Some Tri-State first responders are taking their skills on the road to help with the pandemic response.

“It doesn’t matter where it is, if they needed us we were going in to help,” says Jon Atherton, paramedic.

“Its a privilege to be able to help someone in need when they need that”

“I think whenever you look around, you work in something as large as EMS and you see other people that need you, you go,” says Stacy Steele, EMT.

They are the ones answering the call.

“I had like 12 hours to pack, get my stuff ready, and leave,” says Chantelle Kinder, paramedic.

This team of EMTs and paramedic spending the last several weeks working where COVID-19 hit the hardest.

“So we were being dispatched by New York City.

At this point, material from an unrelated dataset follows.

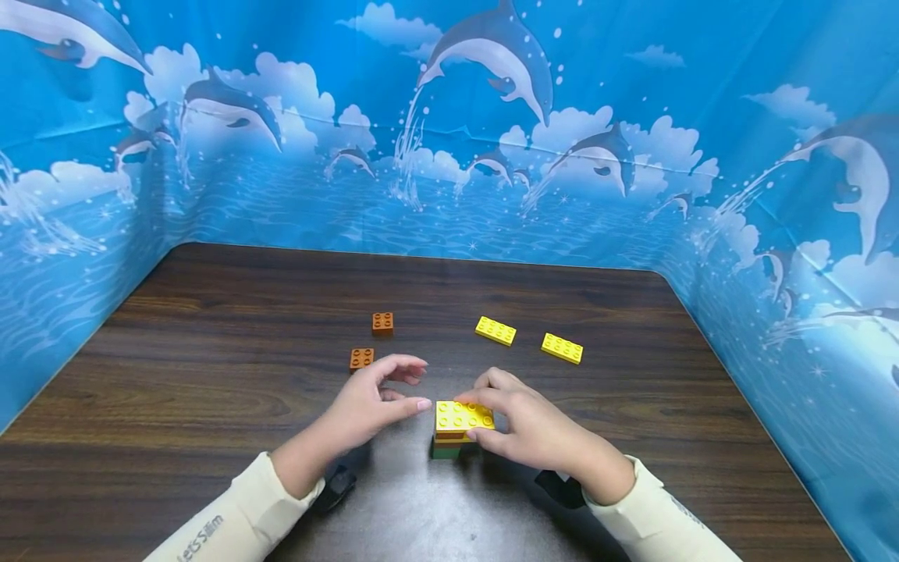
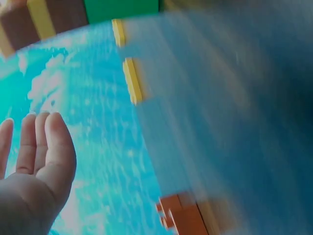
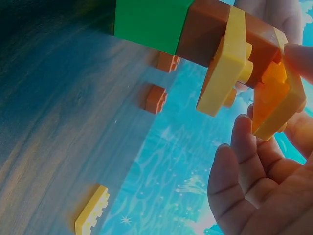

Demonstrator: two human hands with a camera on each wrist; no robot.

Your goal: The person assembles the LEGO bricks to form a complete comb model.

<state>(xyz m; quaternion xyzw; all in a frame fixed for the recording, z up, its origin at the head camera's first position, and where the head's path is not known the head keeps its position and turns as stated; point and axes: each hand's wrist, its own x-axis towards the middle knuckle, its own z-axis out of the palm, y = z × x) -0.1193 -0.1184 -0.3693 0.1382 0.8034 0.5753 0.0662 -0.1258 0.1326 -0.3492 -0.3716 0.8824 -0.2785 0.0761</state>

It was quite an experience getting around,” says Thomas Randolph, paramedic supervisor.

“We were stationed outside of the Bronx, but we were working around Yonkers, New York,” says Ben Hicklin, EMT.

A challenge the crew faced head on.

“Just when you work that many days in a row and you don’t have time off and you’re out of your element it’s just kind of hard,” says Nick Berkeley, EMT.

“It’s the same job that we do here, but the difference is there are so many more people and then you throw in the COVID factor, the busiest 12 hour shift that I had was 14 runs, so its pretty quick whenever it is busy,” says Stacy Steele, EMT.

“The run volume it was constant. I worked night shift from 8 p.m. to 8 a.m. and the radio went non-stop. Everyone was getting runs,” says Atherton.

They say they were well equipped with PPE throughout their journey, similar to back here in the Tri-State.

While some on the team admit to being scared, most didn’t know what to expect, but the experience was eye-opening.

“When you see people suffer like that, it makes you take every little gift, you really, really value that,” says Ashley Harper, EMT/paramedic student.

Upon their return from a place struck hard by the virus, Randolph shares this message for people here at home.

“COVID is real,” says Randolph. “It hasn’t gone away. I don’t think it’s going to for quite some time and we need to take care of ourselves and each other.”